Clarified GPU selection output and mdrun help

[alexxy/gromacs.git] / src / gmxlib / gmx_detect_hardware.c
diff --git a/src/gmxlib/gmx_detect_hardware.c b/src/gmxlib/gmx_detect_hardware.c

index e918a78c213e7a5b418a33f16d04637f2d088860..d1ebf1584759d9c5de0925131fad256e179389f1 100644 (file)
--- a/src/gmxlib/gmx_detect_hardware.c
+++ b/src/gmxlib/gmx_detect_hardware.c
@@ -77,6 +77,8 @@ static tMPI_Thread_mutex_t hw_info_lock = TMPI_THREAD_MUTEX_INITIALIZER;
  
  /* FW decl. */
  static void limit_num_gpus_used(gmx_gpu_opt_t *gpu_opt, int count);
+static int gmx_count_gpu_dev_unique(const gmx_gpu_info_t *gpu_info,
+                                    const gmx_gpu_opt_t  *gpu_opt);
  
  static void sprint_gpus(char *sbuf, const gmx_gpu_info_t *gpu_info, gmx_bool bPrintAll)
  {
@@ -155,9 +157,18 @@ static void print_gpu_use_stats(FILE                 *fplog,
      }
      else
      {
-        sprintf(sbuf, "%d GPU%s %sselected for this run: ",
-                ngpu_use, (ngpu_use > 1) ? "s" : "",
-                gpu_opt->bUserSet ? "user-" : "auto-");
+        int ngpu_use_uniq;
+
+        ngpu_use_uniq = gmx_count_gpu_dev_unique(gpu_info, gpu_opt);
+
+        sprintf(sbuf, "%d GPU%s %sselected for this run.\n"
+                "Mapping of GPU%s to the %d PP rank%s in this node: ",
+                ngpu_use_uniq, (ngpu_use_uniq > 1) ? "s" : "",
+                gpu_opt->bUserSet ? "user-" : "auto-",
+                (ngpu_use > 1) ? "s" : "",
+                cr->nrank_pp_intranode,
+                (cr->nrank_pp_intranode > 1) ? "s" : "");
+
          for (i = 0; i < ngpu_use; i++)
          {
              sprintf(stmp, "#%d", get_gpu_device_id(gpu_info, gpu_opt, i));
@@ -376,9 +387,8 @@ void gmx_check_hw_runconf_consistency(FILE *fplog,
  
              if (same_count > 0)
              {
-                md_print_warn(cr, fplog,
-                              "NOTE: Potentially sub-optimal launch configuration: you assigned %s to\n"

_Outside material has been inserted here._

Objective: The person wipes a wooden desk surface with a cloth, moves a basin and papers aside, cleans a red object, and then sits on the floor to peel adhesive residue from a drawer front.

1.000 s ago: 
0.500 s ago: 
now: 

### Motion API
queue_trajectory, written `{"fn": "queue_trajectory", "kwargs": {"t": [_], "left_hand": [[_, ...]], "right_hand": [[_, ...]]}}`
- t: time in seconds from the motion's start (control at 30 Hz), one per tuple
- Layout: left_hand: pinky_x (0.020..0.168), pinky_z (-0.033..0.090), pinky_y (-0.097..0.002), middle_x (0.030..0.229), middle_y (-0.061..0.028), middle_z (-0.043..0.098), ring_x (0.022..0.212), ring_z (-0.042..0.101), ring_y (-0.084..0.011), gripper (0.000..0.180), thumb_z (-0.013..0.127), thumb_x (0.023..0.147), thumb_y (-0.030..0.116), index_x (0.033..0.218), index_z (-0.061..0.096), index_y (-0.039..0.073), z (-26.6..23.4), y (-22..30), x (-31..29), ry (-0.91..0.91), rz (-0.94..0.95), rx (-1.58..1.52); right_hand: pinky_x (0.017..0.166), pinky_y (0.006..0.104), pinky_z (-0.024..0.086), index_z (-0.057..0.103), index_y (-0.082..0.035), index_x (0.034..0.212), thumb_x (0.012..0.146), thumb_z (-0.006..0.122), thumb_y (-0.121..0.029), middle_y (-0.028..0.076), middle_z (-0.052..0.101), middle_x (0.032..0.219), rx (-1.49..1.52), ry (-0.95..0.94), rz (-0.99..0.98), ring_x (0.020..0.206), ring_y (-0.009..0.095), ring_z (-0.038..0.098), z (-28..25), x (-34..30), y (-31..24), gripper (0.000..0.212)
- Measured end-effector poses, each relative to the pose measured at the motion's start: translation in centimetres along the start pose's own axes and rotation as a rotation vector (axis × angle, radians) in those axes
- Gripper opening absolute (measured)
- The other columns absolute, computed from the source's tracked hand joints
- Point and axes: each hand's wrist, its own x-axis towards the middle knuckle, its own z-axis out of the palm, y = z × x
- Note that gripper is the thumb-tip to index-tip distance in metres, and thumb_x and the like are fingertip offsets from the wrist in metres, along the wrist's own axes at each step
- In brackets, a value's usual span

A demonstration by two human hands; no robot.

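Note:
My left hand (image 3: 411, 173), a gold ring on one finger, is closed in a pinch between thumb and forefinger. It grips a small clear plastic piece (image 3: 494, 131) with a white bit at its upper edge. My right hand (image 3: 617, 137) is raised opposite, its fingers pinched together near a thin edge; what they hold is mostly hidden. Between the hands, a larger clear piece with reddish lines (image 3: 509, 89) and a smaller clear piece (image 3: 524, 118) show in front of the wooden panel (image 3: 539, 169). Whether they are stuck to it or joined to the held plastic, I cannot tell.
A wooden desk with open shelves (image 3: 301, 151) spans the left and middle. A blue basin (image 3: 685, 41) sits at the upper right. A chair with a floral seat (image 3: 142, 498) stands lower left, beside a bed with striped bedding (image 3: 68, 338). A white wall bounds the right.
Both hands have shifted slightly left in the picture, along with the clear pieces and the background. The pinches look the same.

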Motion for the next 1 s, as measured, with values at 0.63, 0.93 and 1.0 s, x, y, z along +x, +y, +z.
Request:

-                              "      multiple %s%s; this can cause performance loss.\n",
+                md_print_info(cr, fplog,
+                              "NOTE: You assigned %s to multiple %s%s.\n",
                                same_count > 1 ? "GPUs" : "a GPU", th_or_proc, btMPI ? "s" : "es");
              }
          }
@@ -395,6 +405,13 @@ void gmx_check_hw_runconf_consistency(FILE *fplog,
  
  }
  
+/* Return 0 if none of the GPU (per node) are shared among PP ranks.
+ *
+ * Sharing GPUs among multiple PP ranks is possible when the user passes
+ * GPU IDs. Here we check for sharing and return a non-zero value when
+ * this is detected. Note that the return value represents the number of
+ * PP rank pairs that share a device.
+ */
  int gmx_count_gpu_dev_shared(const gmx_gpu_opt_t *gpu_opt)
  {
      int      same_count    = 0;
@@ -417,6 +434,43 @@ int gmx_count_gpu_dev_shared(const gmx_gpu_opt_t *gpu_opt)
      return same_count;
  }
  
+/* Count and return the number of unique GPUs (per node) selected.
+ *
+ * As sharing GPUs among multiple PP ranks is possible when the user passes
+ * GPU IDs, the number of GPUs user (per node) can be different from the
+ * number of GPU IDs selected.
+ */
+static int gmx_count_gpu_dev_unique(const gmx_gpu_info_t *gpu_info,
+                                    const gmx_gpu_opt_t  *gpu_opt)
+{
+    int  i, uniq_count, ngpu;
+    int *uniq_ids;
+
+    assert(gpu_info);
+    assert(gpu_opt);
+
+    ngpu        = gpu_info->ncuda_dev;
+    uniq_count  = 0;
+
+    snew(uniq_ids, ngpu);
+
+    /* Each element in uniq_ids will be set to 0 or 1. The n-th element set
+        * to 1 indicates that the respective GPU was selected to be used. */
+    for (i = 0; i < gpu_opt->ncuda_dev_use; i++)
+    {
+        uniq_ids[get_gpu_device_id(gpu_info, gpu_opt, i)] = 1;
+    }
+    /* Count the devices used. */
+    for (i = 0; i < ngpu; i++)
+    {
+        uniq_count += uniq_ids[i];
+    }
+
+    sfree(uniq_ids);
+
+    return uniq_count;
+}
+
  
  /* Return the number of hardware threads supported by the current CPU.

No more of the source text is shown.